## Exercise:
Only the number is requested. Tally the lines of the data that hold the string "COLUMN".

## Recorded data:
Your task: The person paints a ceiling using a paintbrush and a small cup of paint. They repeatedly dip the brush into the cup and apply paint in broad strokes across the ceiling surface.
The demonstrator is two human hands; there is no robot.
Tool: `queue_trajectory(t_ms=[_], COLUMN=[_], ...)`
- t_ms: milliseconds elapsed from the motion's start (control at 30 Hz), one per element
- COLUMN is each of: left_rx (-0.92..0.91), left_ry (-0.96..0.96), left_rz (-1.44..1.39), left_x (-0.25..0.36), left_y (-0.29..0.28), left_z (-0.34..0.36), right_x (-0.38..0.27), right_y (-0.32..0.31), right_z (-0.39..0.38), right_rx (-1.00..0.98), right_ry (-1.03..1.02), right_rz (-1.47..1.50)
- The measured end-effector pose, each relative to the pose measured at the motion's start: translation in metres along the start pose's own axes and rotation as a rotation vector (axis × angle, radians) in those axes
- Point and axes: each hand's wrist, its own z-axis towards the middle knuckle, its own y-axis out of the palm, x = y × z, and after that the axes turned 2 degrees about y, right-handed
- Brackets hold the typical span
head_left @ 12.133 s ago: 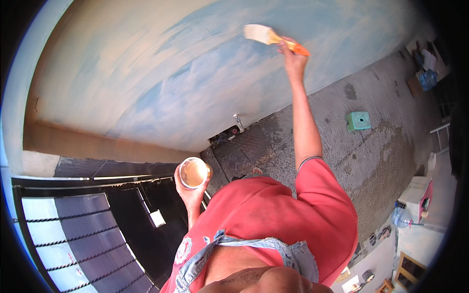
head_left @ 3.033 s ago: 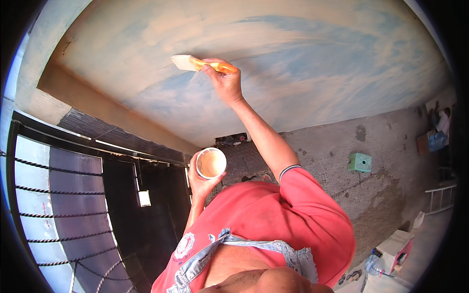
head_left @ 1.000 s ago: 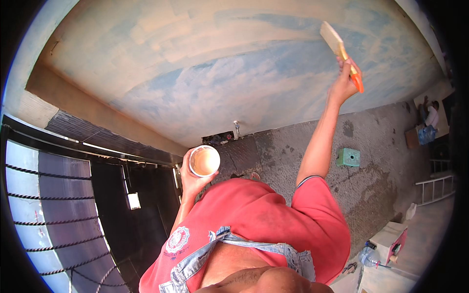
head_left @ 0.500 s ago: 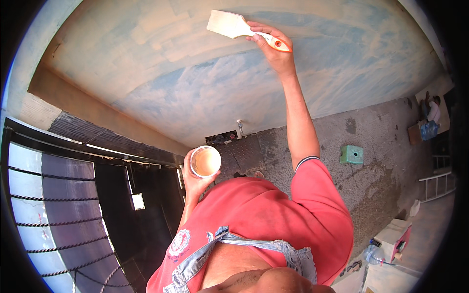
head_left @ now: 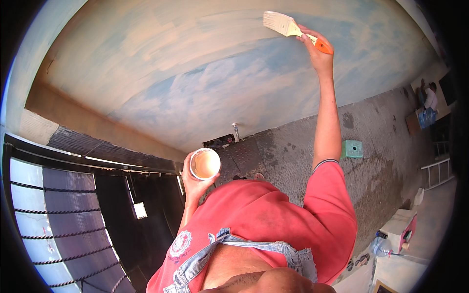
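My right hand (head_left: 318,46) is closed around the handle of a wide flat paintbrush (head_left: 286,24), raised high at the upper right. The brush has a pale handle with an orange end, and its bristles point left against or close to the wall; whether they touch I cannot tell. The wall (head_left: 195,93) carries blended peach, pale blue and white paint. Lower and to the left, my left hand (head_left: 194,183) grips a white cup (head_left: 205,164) of peach-coloured paint, its open top facing up.
A dark gate with twisted bars (head_left: 58,212) stands at my left. A tap (head_left: 236,132) sits low on the wall. On the paved floor are a green block-like stool (head_left: 351,149) and a white ladder (head_left: 435,173). Another person (head_left: 430,97) is at far right.
My right hand has swept the paintbrush rightward along the wall, and the arm has swung right with it. My left hand holds the cup in nearly the same place.
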Motion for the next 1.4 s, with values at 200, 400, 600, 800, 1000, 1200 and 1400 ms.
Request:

## Problem solution:
2